Experimental: Placebo, then Thalidomide	Thalidomide	Participants first received Placebo tablet for 12 weeks. After a washout period of two weeks, they then received Thalidomide tablet for 12 weeks.
Experimental: Placebo, then Thalidomide	Placebo	Participants first received Placebo tablet for 12 weeks. After a washout period of two weeks, they then received Thalidomide tablet for 12 weeks.
Experimental: Thalidomide, then placebo	Placebo	Participants first received Thalidomide tablet for 12 weeks. After a washout period of two weeks, they then received placebo tablet for 12 weeks.

Primary Outcome Measures

Name	Time	Method
Efficacy of Thalidomide in Suppressing the Chronic Cough of Idiopathic Pulmonary Fibrosis Using the Cough Quality of Life Questionnaire.	6 months	The primary endpoint, suppression of cough was measured by the Cough Quality of Life Questionnaire (CQLQ) to measure the effect of interventions on cough-specific quality of life. CQLQ consist of 28 questions about cough and its effects using Likert-like 4-point scales, with lower scores indicating less effect of cough on health related quality of life. CQLQ scale ranges from 28 to 112 ( The lower the value, the higher the quality of life, 28 is considered the best).

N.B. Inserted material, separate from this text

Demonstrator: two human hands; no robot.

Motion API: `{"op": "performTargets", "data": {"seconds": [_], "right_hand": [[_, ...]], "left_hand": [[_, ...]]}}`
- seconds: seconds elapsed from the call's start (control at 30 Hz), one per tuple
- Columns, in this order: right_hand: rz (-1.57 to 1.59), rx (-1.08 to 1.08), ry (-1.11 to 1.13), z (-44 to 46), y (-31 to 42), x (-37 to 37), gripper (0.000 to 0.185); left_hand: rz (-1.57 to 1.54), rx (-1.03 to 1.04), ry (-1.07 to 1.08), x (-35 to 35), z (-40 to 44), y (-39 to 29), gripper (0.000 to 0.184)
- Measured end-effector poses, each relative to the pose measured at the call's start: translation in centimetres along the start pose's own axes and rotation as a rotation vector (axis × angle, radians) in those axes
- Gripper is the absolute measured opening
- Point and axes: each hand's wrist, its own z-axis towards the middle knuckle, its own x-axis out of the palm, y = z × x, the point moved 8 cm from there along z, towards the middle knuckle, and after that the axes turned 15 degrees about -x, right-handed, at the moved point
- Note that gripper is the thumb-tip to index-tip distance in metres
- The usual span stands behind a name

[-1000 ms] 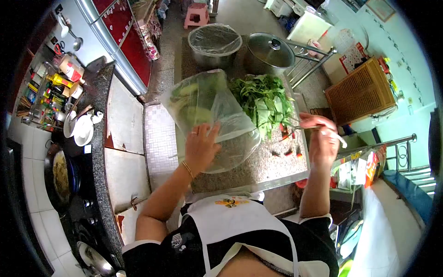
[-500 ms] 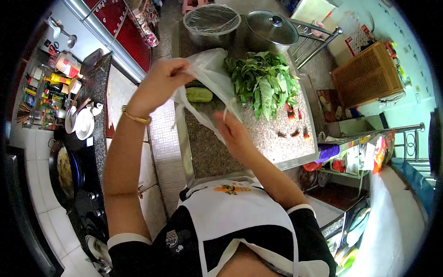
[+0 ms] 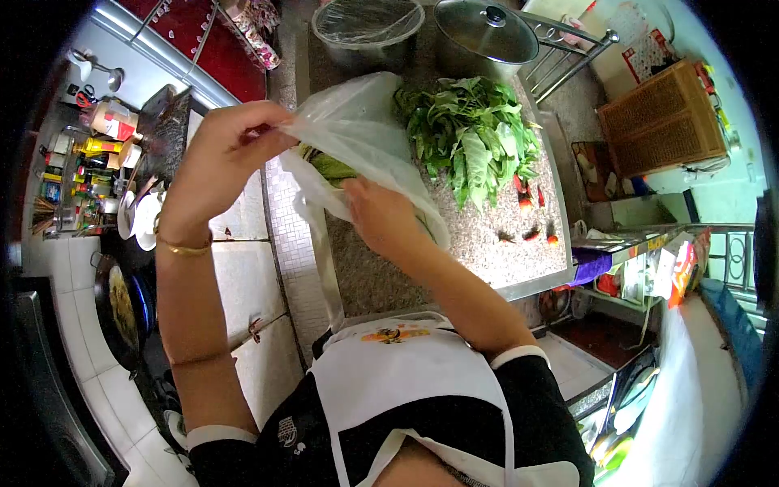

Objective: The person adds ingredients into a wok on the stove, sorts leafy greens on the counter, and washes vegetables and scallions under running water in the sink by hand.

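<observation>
A translucent plastic bag point(image 3: 357, 118) is lifted over the left part of the stone-topped table. My left hand point(image 3: 235, 158) pinches the bag's upper left edge. At the bag's opening, my right hand point(image 3: 385, 213) reaches against a green vegetable point(image 3: 329, 169), its fingers curled and partly hidden by the plastic. Whether those fingers hold the vegetable or the bag's edge cannot be made out. A heap of leafy greens point(image 3: 475, 134) lies just right of the bag. Several small red peppers point(image 3: 526, 204) are scattered below the greens.
Behind the bag stand a plastic-covered pot point(image 3: 369, 32) and a lidded pot point(image 3: 487, 36). On the left, a wok point(image 3: 122, 300) with food sits on the stove, near white bowls point(image 3: 146, 219) and condiment bottles point(image 3: 97, 158). Metal rails point(image 3: 576, 57) edge the table's far right.
The bag went from lying flat to being raised and opened. My left hand moved up and left, gripping its edge. My right hand came from the table's right side to the bag's opening.
</observation>
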Motion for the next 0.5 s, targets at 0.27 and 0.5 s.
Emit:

Secondary Outcome Measures

Name	Time	Method
Efficacy of Thalidomide in Suppressing the Chronic Cough of Idiopathic Pulmonary Fibrosis Using the Visual Analog Scale of Cough and the St. George Respiratory Questionnaire.	6 months	The secondary endpoint, suppression of cough was measured by the visual analog scale of cough (VAS) was significantly lower during treatment with thalidomide than placebo. Secondary endpoints were Cough VAS - the visual analog scale of cough evaluates the severity of cough in patients with IPF. Visual analog scale of cough ranges from 0 to 100 (0 is considered the best). St. George Respiratory Questionnaire helps to evaluate cough-specific and respiratory quality of life in patients with IPF. St. George Respiratory Questionnaire score ranges from 0 to 100 (0 is considered the best).